昨日は、米国市場で主要株価指数3銘柄がまちまちとなり、NYダウは0.14%高の51,920.62と上昇した一方、S&P500は0.01%安の7,357.49、ナスダック総合は0.46%安の25,358.60で取引を終えた。主要3指数の中ではナスダック総合の下げが最も大きく、大型ハイテク株の軟化が指数の重しとなった。米10年債利回りは米PCEが概ね市場予想に沿う内容となったことで4.4%台へ低下し、過度な追加利上げ観測はいったん後退した。商品市況では、ホルムズ海峡周辺の緊張が再び意識され、WTI原油が71ドル台後半へ上昇した。天然ガスは気温上昇による冷房需要の増加観測から3.3ドル台へ上昇し、主要貴金属は金と銀が反発した。

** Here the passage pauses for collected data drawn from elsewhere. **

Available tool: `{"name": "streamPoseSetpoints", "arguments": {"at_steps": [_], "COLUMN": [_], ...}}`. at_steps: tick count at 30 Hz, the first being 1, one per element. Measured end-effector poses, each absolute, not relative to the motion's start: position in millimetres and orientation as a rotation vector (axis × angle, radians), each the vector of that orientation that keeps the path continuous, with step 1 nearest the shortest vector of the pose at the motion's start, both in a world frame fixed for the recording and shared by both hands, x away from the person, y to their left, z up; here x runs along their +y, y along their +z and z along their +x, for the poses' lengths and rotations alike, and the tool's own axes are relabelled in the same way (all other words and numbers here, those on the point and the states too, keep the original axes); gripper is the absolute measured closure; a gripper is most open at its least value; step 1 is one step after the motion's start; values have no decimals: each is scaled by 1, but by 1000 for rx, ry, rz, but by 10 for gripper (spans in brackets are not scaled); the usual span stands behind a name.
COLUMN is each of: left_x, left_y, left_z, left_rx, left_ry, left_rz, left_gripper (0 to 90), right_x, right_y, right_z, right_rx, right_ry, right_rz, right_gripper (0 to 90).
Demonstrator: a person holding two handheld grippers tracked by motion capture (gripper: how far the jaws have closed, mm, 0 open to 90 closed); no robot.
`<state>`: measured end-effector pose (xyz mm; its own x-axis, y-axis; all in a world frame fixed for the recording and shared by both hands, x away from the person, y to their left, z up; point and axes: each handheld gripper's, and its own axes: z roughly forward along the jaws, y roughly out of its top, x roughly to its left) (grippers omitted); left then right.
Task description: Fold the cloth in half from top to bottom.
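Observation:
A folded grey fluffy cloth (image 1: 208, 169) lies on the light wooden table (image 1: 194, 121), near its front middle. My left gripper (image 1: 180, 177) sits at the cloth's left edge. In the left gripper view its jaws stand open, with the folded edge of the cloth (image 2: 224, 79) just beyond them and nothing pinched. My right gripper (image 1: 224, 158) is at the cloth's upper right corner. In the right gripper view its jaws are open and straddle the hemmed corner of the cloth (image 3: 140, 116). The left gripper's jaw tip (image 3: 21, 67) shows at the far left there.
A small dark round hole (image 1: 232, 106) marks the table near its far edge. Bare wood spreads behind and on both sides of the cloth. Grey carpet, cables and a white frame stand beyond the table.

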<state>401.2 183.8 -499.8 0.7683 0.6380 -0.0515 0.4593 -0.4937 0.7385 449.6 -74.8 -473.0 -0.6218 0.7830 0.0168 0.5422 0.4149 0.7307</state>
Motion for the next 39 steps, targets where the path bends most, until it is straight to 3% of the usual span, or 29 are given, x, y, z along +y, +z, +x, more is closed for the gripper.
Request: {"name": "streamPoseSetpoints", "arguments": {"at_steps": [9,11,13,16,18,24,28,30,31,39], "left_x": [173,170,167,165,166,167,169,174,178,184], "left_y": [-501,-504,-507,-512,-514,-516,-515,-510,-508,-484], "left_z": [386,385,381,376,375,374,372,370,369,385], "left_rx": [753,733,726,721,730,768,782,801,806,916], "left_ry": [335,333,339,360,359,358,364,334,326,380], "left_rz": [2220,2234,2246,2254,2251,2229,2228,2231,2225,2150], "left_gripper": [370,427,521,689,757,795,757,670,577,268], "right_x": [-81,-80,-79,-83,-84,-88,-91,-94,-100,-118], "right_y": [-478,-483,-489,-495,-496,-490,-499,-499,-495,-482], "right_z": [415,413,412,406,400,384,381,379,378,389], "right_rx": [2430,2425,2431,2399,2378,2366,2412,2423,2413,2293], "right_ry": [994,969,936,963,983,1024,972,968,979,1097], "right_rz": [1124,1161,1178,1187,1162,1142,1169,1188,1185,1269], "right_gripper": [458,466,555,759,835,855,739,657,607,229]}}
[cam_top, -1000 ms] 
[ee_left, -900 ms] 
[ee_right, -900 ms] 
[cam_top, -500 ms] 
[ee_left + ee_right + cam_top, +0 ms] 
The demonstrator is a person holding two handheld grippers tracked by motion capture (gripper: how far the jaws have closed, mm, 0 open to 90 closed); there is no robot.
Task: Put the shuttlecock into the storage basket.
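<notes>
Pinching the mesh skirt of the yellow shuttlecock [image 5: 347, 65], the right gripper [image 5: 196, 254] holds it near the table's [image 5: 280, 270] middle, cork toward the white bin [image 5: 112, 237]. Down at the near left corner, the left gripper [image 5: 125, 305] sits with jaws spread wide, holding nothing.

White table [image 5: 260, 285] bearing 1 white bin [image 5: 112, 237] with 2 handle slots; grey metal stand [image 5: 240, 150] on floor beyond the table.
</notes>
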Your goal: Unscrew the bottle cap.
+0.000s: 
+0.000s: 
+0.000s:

為替市場は、米5月PCEデフレーターが前年同月比4.1%と概ね市場予想に沿ったことで、米ドルが高値圏からやや上値を抑えられる展開だった。ただし、円は対ドルで引き続き弱含み、ドル円は前日安値161円台半ばから高値161.95円まで上昇し、終値付近は161円台後半となった。前日レンジは約0.40円と比較的限られたものの、162.00円の節目手前では円安けん制や介入警戒感が意識されやすい。一方、161円台半ばを維持できれば、ドル円は高値圏でのもみ合いを続ける可能性がある。
本日の指標は、08:30に日本6月東京都区部消費者物価指数(生鮮食品除く)が発表された。今後は、21:00にメキシコ5月貿易収支、21:30に米国5月卸売在庫、23:00に米国6月ミシガン大学消費者態度指数・確報値が予定されている。東京都区部CPIは前年同月比1.6%と市場予想に一致し、前回の1.3%から伸びが加速した。週末を前に、米消費者心理の確報値がドル高の持続性を支えるか、ドル円が162円の節目を試すかを慎重に見極めたい。